I had no issue with being asked to leave, and I left willingly for a number of reasons, but it did hurt. The administrator of this group is someone that I respect and admire and consider a role model, and it stung when he asked me to leave.
The author in question complained in the group about someone leaving a two star review on their book. They would have preferred it if the reviewer had contacted them directly instead. The author never mentioned my name in the post which I thought was very classy.
I could have pretended not to have seen that particular conversation but I did not. I was the one that publicly admitted to posting the two star review, explained my reasons why and then linked to the review to show everyone that it was not a nasty review at all. I had complimented the author and then mentioned an area I thought required development.

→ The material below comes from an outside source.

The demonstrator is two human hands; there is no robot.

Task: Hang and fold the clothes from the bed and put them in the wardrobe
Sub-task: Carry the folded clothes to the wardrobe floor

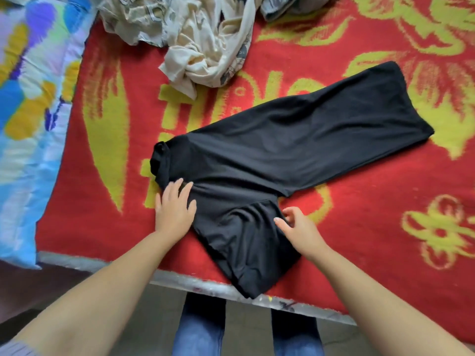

Now if I had kept my mouth shut, or in this case sat on my hands, and not admitted to being the one, I might still be in that group. My being honest and admitting to being the one who posted that review cost me my participation in that group. When I discussed the issue with my mastermind group, most of the people said that I should not have posted the review. A few comments were thrown around including “If you don’t have anything nice to say, don’t say anything at all” which is advice I think we’ve all got from our mothers at some point in time.
It raised some interesting questions for me over the weekend. What is the right thing to do? If you are asked to do a review, but you have a problem with the book, do you post it? Or not? The reason I was battling with this was because I am so aware of the review manipulation that goes on at Amazon. I will not be party to this type of behaviour. It goes against every core value in my life that I consider important and critical to a successful life.
I also do not believe that one bad review does your book any harm. I know this from personal experience because I have one book on Amazon that has a shocking review on it that has nothing to do with the book. It is a totally vindictive personal attack on my integrity and ethics (you have to love the irony of that considering how I am battling with this particular issue). That book consistently sells about two copies a day, every day. I did a case study on another book that has a lot of one and two star reviews and this book sells between 100 and 300 copies a day (Why All Book Reviews are Good, even the Bad Ones).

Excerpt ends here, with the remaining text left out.